Bea kept a poster she had drawn of her beloved fictional land in her desk at school. One day, she returned to the classroom after a violin lesson to find that her teacher had pinned the drawing onto the whiteboard for her whole class to see. And in a peak dickhead move, the teacher seemingly decided to join in with the bullying. 'Do you have anything to say? Do you have anything to tell us?' he asked. 'Beatopia?!' his class laughed. Ashamed, she promptly shut the doors on Beatopia, never speaking about it again.
"It was ridiculous," Bea recalls of her teacher's cruelty, before moving on to something more philosophical. "Everything happens for a reason."
That reason wouldn't be uncovered until Bea reached her early 20s. With nothing to do and nowhere to go during lockdown, she had the time to finally process all the trauma of her life – from a breakdown at 11 to being expelled from school at the age of 17 thanks to both poor grades and poor behaviour – and their accompanying emotions. "I had all this time to revisit those feelings and finally accept them.
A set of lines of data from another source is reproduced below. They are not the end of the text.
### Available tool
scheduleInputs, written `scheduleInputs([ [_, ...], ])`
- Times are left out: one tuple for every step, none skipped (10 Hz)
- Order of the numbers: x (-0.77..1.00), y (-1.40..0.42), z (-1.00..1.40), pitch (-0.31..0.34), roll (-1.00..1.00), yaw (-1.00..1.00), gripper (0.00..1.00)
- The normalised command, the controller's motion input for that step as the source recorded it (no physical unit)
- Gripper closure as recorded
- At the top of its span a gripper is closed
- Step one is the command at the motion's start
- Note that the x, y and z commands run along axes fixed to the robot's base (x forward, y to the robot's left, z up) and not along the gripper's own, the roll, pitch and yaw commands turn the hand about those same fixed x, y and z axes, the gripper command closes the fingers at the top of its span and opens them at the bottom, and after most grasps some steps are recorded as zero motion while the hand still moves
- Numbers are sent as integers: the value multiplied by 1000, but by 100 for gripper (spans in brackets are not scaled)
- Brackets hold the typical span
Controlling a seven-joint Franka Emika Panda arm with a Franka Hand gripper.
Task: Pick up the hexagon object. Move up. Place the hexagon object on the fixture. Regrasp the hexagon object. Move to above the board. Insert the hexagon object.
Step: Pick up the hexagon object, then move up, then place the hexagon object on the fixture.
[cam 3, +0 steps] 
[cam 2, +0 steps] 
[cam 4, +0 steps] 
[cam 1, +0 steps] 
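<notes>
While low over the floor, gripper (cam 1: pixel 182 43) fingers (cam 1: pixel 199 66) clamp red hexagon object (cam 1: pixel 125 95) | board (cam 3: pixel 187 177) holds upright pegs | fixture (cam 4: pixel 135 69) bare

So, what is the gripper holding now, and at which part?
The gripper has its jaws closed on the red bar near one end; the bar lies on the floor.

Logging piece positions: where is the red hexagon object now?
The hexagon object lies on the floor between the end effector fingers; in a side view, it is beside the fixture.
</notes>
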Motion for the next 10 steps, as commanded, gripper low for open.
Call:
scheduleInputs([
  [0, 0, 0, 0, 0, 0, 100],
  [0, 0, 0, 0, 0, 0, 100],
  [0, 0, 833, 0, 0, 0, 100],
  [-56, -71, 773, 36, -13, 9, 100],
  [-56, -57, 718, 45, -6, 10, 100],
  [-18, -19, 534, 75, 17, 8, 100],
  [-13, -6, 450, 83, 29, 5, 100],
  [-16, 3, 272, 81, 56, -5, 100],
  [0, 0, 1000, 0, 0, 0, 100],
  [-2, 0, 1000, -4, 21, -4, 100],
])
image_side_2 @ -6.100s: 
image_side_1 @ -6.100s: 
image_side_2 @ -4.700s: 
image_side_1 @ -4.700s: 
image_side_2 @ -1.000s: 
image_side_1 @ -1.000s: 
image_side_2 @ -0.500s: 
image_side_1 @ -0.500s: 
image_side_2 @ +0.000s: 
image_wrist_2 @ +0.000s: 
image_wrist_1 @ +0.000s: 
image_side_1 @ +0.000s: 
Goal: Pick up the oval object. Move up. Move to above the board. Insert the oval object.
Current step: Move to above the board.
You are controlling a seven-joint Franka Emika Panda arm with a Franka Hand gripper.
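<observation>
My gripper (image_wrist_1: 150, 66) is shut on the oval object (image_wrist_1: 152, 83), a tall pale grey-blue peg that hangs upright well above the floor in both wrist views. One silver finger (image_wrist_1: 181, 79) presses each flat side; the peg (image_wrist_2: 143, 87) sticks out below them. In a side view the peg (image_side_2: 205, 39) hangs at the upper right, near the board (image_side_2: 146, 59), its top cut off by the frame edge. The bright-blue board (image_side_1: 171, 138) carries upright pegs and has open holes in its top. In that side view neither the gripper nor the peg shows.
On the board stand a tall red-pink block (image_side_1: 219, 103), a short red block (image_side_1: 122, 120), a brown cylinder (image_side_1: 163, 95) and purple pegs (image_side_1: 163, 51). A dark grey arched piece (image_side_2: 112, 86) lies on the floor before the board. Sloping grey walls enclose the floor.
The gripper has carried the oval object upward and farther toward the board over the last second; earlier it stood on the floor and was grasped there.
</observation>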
I would never talk about them and get stuck in a cycle."
This cleansing process of self-examination when writing would eventually lead to a full-length second album, and (more importantly) a far healthier mindset. Once again, the catharsis of creativity had done her a world of good.
"I tend to be in my head a lot," she begins. "That's where [my] dependency on music comes from. It's shaped me as a musician but that's all the shit I write about. I'm a very emotional person and I have to talk about my feelings or else they take over my brain. I journal all the time – I write pages and pages every day."
But the work isn't done yet.
"I'm still on the road to full self-acceptance," Bea continues. "It's been really hard, but I think you really need to take advantage of the help you receive. Then you start to understand that the way you act or the way you see yourself can be from something that you don't even necessarily think of straight away. Once you talk to a therapist about that, you can piece the puzzle together and understand why you feel this way and why you act [a certain] way. That's really helped me understand and accept myself."